Gregor se metió las manos en los bolsillos del pantalón, cerró los puños y respiró hondo para recuperar el dominio de su voz.

—¿Sabes lo que decía siempre? «Quiero pintar cuadros hermosos. Cuadros que dé gusto mirar». Eso no lo diría ningún artista. Y eso era lo que me gustaba de él.

Yo no acababa de comprender a Gregor. Se mofaba de todos en la galería y los ponía en su contra, al tiempo que quería, eso estaba perfectamente claro, seguir colaborando con la galerista. En eso por lo menos era sincero. Y había sido un promotor y maestro para Jakob. Un amigo como el que me hubiera gustado tener en los comienzos de mi carrera.

—¿Siempre has tenido llave del estudio? —pregunté.

—Él tenía confianza en mí. Yo podía ir en cualquier momento y meter las narices en sus cuadros. Pero ¿qué importancia tiene eso? Entraron utilizando la fuerza. Allí nadie entró con llave.

—¿Y quién más tenía ahora una llave? ¿Irene?

—Supongo que sí. ¿Por qué?

—Nada concreto. Sólo por hacerme una idea general.

—Tú tampoco puedes dejar de darle vueltas al caso, ¿verdad? Pusiste a Irene en un buen aprieto. Dijo que había sido casi un interrogatorio. Pero a mí me parece fantástico, Tomas, en serio. Puede que realmente averigües algo.

—¿Sabe Irene que Bea tenía una relación con Jakob?

—¿Una relación? —Gregor rió—. ¿Que se fueron a la piltra juntos, te refieres a eso?
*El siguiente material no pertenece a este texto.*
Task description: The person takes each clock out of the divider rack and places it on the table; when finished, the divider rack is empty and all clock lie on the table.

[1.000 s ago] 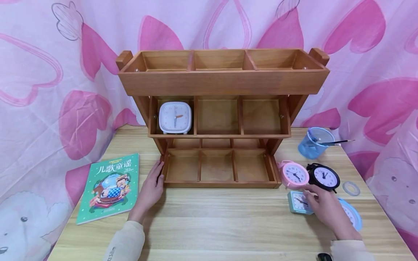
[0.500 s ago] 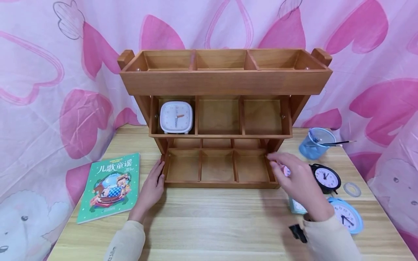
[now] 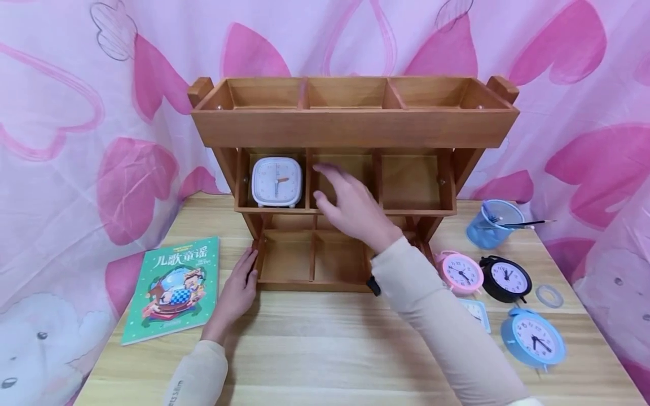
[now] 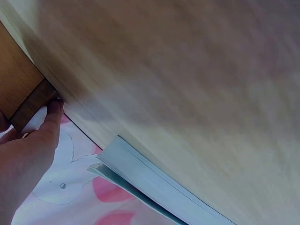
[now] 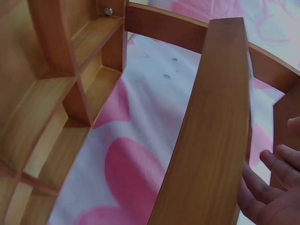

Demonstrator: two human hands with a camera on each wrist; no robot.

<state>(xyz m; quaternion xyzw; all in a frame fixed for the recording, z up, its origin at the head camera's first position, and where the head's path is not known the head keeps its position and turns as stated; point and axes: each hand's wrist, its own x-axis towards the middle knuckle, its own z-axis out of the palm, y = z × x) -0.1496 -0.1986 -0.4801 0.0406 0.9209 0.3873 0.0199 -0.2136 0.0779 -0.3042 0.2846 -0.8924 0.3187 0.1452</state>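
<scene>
A three-tier wooden shelf [image 3: 350, 128] stands on the table, each tier split into compartments. In its middle tier's left compartment sits a white square clock [image 3: 276, 182]. My right hand [image 3: 350, 206] is just right of that clock, in front of the middle compartment, fingers spread and holding nothing. The right wrist view shows the fingers of this hand [image 5: 272, 187] beside a wooden board. My left hand [image 3: 238, 290] rests against the lower left side of the shelf; in the left wrist view, the left hand [image 4: 37, 150] touches its bottom corner.
On the right are a pink clock [image 3: 461, 273], a black clock [image 3: 506, 278], a blue clock [image 3: 533, 338], a partly hidden teal clock [image 3: 476, 313], a clear ring [image 3: 549, 296] and a blue pen cup [image 3: 488, 231]. A green book [image 3: 175, 290] lies left. A pink-patterned curtain [image 3: 406, 39] hangs behind.
My right hand has moved from the clocks at right, up and left across the shelf, to the middle tier beside the white clock. The left hand stays against the shelf side.
</scene>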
—Sea lo que fuere, a Bea le dio fuerte. Yo hace mucho que no la veía tan…

—¿Cómo?

—… tan rara. Sí, Bea quería a Jakob.

—Pero no congeniaban en absoluto. Siempre esa manía con la astrología. Eso también se lo dije a Irene.

—¿Cuándo?

—¿A qué te refieres? —preguntó a su vez Gregor.

—¿Cuándo le dijiste que Bea y Jakob no congeniaban? Es decir, ¿cuándo se enteró de que los dos, bueno… se habían ido a la piltra juntos?

Gregor no respondió.

Me detuve para mirarlo a la cara.

—¿Antes o después de la muerte de Jakob?

Las pupilas de sus ojos grises ni siquiera se movieron cuando contestó:

—Después.

Yo no me fiaba de Gregor. Tal vez quisiera proteger a Irene para que no quedara como la novia traicionada. Para que no tuviera un motivo ni apareciera como sospechosa de asesinato.

—Y ¿cuándo se enteró del gran paso decisivo de Jakob? —agregué—. ¿Tampoco fue hasta después de su muerte?

—No me dedico a cotillear a espaldas de Jakob acerca de sus aventuras y negocios. No sé qué opinas tú, pero estoy tratando de ser leal a mi mejor amigo.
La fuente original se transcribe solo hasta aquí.